Tornando all’andamento della natalità nella nostra provincia in questo spicchio di nuovo millennio, ai primi anni di costante crescita fino al 2008, con una forbice compresa tra 11 e 13mila nati, ha fatto risconto nel periodo successivo una lenta, costante, inarrestabile erosione che in nemmeno quindici anni ha fatto scendere l’indicatore demografico da oltre 13mila nascite a meno di 9mila nel 2021. La pandemia non ha certo contribuito, ma nemmeno peggiorato più di quanto si potesse immaginare, a mutare un quadro già negativo. Il 2021, anno pieno nel quale si potevano manifestare eventuali ricadute della pandemia sulla natalità, alla fine non si è discostato troppo dalle flessione dei periodi precedenti. Il dibattito di quel periodo insomma sulle possibili ripercussione per le nascite indotte dalla pandemia non ha modificato più di tanto il quadro generale di un trend sostanzialmente negativo. Andamento che ribadisce le incertezze delle coppie a procreare, accentuate dalla pandemia, rimaste tali dopo. Passata l’emergenza sanitaria sta bussando alle nostre porte la complicata situazione economica che ha il suo emblema nel rincaro dei costi di energia elettrica e metano. Non serve grande immaginazione a pensare che tutto questo non aiuterà a invertire la rotta. La diminuzione delle nascite negli ultimissimi anni è stata comunque meno marcata, un rallentamento che forse sta a significare il raggiungimento di una soglia destinata a stabilizzarsi e questo potrebbe essere d’aiuto nella programmazione delle azioni a cui si accennava poco sopra per ridare slancio alla progettualità genitoriale.

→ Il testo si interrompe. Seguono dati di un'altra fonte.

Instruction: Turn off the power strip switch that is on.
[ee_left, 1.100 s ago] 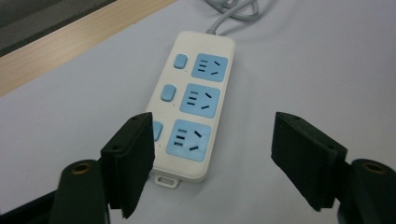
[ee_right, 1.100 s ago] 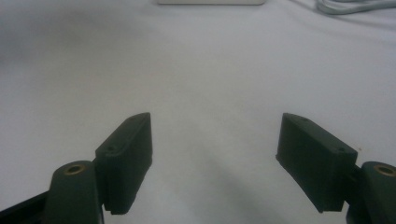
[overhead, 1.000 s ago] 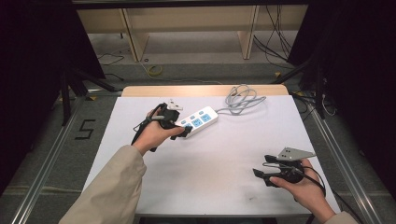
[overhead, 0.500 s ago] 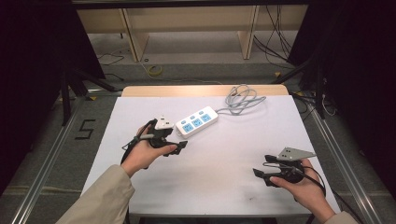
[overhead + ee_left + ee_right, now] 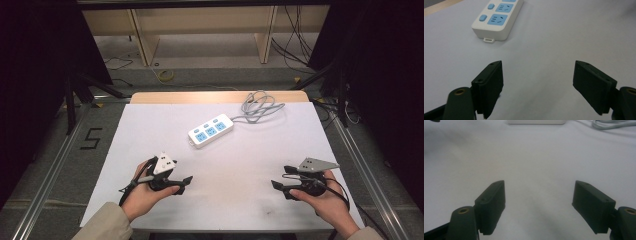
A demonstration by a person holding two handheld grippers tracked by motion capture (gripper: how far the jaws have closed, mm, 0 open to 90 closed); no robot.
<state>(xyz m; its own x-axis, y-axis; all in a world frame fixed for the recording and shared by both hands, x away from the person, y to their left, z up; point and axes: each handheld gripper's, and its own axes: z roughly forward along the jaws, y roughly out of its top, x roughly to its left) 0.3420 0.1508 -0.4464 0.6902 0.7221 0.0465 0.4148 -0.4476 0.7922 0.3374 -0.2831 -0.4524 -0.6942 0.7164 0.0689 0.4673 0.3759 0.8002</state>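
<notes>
Dark walls close the room on both sides, and behind the tabletop (image 5: 150, 130) stand pale wooden shelf frames (image 5: 200, 25) on a grey floor (image 5: 45, 165), where a black mark shaped like the number 5 (image 5: 91, 138) is seen. White sheet covers almost all the tabletop, and only a strip of wood shows at the far edge.

Near the middle of the far half lies a white power strip (image 5: 211, 130) with blue sockets; it lies at an angle, and everything else I place from it. Its grey cable (image 5: 260, 105) goes from its far right end and makes loose loops near the far edge of the tabletop.

Nearer to the person than the power strip and to its left is the left gripper (image 5: 186, 180), held in the left hand (image 5: 145, 192), with a grey three-cornered plate on top. It is well apart from the power strip. In the left gripper view its jaws stand wide apart with nothing between them, and the near end of the power strip (image 5: 499, 18) lies ahead.

Nearer than the power strip and to its right is the right gripper (image 5: 276, 184), held in the right hand (image 5: 325, 202). In the right gripper view its jaws also stand wide apart and hold nothing, only white sheet lies between them.
</notes>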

La soglia psicologica dei 9mila nati è stata superata l’anno scorso con 8.818 bimbi venuti al mondo, in percentuale quasi equivalenti maschi e femmine. In ogni caso i fiocchi rosa sono da sempre in numero inferiore in questo scorcio di millennio, un altro elemento che contribuisce ad indebolire la speranza di nascite. Il 2022, nei mesi fino ad agosto, ha visto nascere 5702 bambini; il confronto con i corrispondenti mesi dell’anno precedente rivela un sostanziale pareggio, anche se c’è un leggero calo, come l’Istituto nazionale di statistica ha peraltro già messo in conto già pronosticando una ulteriore discesa della natalità. L’ennesima picconata all’edificio di una Paese nel quale non trova ancora piena attuazione - leggi destinazione di ingenti risorse - una politica concertata che metta tra le priorità le esigenze di giovani e famiglie. Mai tema può essere più trasversale e importante di questo per il futuro del Paese.